The introduction of Value Added Tax in India in the year 2005 can be stated as an important landmark in the tax system of India. In India, VAT has been imposed at a rate of 12.5%. VAT is a kind of indirect tax. This tax is normally collected by the shop-owners and the tax revenue ultimately adds to the government's earnings.
More about VAT rules in India
There are several rules that regulate the process of imposition and collection of value added tax in India. Some of these are as follows:
Registration
Power of Circle-in-Charge
Evidence
Collection of Advance Tax
Tribunal
Reverse Credit
Payment of Tax
Input Tax Credit
Intra-State Stock Transfer
Deduction of Tax at Source
Return and Scrutiny
Refund of Tax
Audit and Assessment
Taxable Turnover
Appeal and Revision
Payment of Tax, Interest and Penalty
Special Mode of Recovery
Declaration of Open Stocks
Issuance of Tax Clearance Certificate
Domains of the VAT Rules in India
VAT rule of Registration deals with dealer registration, issuance of duplicate certificate for permanent registration, cancellation and modification of the existing registration certificate and security that the dealer is required to furnish.

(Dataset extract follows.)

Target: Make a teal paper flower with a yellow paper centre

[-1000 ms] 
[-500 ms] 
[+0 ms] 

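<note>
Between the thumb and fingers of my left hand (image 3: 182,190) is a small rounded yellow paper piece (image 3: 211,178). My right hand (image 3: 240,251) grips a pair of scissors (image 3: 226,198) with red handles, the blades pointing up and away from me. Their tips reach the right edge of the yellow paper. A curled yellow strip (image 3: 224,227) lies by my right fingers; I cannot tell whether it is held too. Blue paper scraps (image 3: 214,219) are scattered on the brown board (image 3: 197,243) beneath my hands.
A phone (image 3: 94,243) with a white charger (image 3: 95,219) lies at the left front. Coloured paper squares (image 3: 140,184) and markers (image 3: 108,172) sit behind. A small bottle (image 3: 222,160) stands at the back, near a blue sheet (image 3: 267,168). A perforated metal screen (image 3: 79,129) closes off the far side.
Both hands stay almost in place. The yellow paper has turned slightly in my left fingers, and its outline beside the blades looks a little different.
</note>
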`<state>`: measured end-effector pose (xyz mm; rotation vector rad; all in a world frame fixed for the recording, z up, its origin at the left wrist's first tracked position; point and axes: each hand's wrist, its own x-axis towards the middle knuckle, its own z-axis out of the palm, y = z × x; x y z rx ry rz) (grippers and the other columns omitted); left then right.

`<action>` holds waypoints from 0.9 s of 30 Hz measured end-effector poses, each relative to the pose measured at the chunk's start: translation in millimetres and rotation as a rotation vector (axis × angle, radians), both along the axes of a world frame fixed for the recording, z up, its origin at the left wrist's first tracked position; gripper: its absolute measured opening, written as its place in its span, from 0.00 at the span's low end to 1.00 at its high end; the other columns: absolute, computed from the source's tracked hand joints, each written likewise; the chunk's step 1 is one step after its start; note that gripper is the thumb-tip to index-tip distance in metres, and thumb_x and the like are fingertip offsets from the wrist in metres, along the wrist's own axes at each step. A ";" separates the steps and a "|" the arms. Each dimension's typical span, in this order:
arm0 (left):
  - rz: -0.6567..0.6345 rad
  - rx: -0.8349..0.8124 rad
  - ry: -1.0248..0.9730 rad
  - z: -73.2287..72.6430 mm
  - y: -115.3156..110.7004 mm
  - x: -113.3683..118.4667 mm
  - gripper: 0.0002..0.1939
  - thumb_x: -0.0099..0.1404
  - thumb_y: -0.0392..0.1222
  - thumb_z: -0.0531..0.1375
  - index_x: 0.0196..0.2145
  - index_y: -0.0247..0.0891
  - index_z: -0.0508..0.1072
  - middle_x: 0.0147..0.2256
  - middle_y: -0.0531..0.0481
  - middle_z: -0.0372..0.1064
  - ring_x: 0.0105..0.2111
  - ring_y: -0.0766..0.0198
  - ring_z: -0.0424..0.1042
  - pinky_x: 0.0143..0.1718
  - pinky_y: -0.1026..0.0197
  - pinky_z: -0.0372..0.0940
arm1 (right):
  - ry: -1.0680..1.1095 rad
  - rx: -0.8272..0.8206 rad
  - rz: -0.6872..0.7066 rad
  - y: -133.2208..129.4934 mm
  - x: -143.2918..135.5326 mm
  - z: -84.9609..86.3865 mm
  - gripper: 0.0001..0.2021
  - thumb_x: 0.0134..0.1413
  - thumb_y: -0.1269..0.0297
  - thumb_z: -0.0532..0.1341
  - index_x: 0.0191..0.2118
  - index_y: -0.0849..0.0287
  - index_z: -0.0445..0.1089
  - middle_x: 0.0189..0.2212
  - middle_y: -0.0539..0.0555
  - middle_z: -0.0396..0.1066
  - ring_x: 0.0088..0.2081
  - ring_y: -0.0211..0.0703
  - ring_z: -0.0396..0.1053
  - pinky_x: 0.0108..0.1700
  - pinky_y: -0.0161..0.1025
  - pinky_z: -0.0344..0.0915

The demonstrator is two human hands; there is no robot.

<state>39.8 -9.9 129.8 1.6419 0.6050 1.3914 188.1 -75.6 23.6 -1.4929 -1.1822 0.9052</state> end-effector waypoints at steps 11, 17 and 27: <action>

VAT rule dealing with Reverse Credit mainly takes into account the situations arising out of reverse credit for the manufacturing and non-manufacturing dealers. The cases of revised reverse credit and total reverse credit also come under the purview of VAT rule of Reverse Credit.
All dealers who are entitled to pay the value added tax at a specified rate come under section 15. The section 15 fixed rate of VAT is functional in exchange of tax payable by the trader.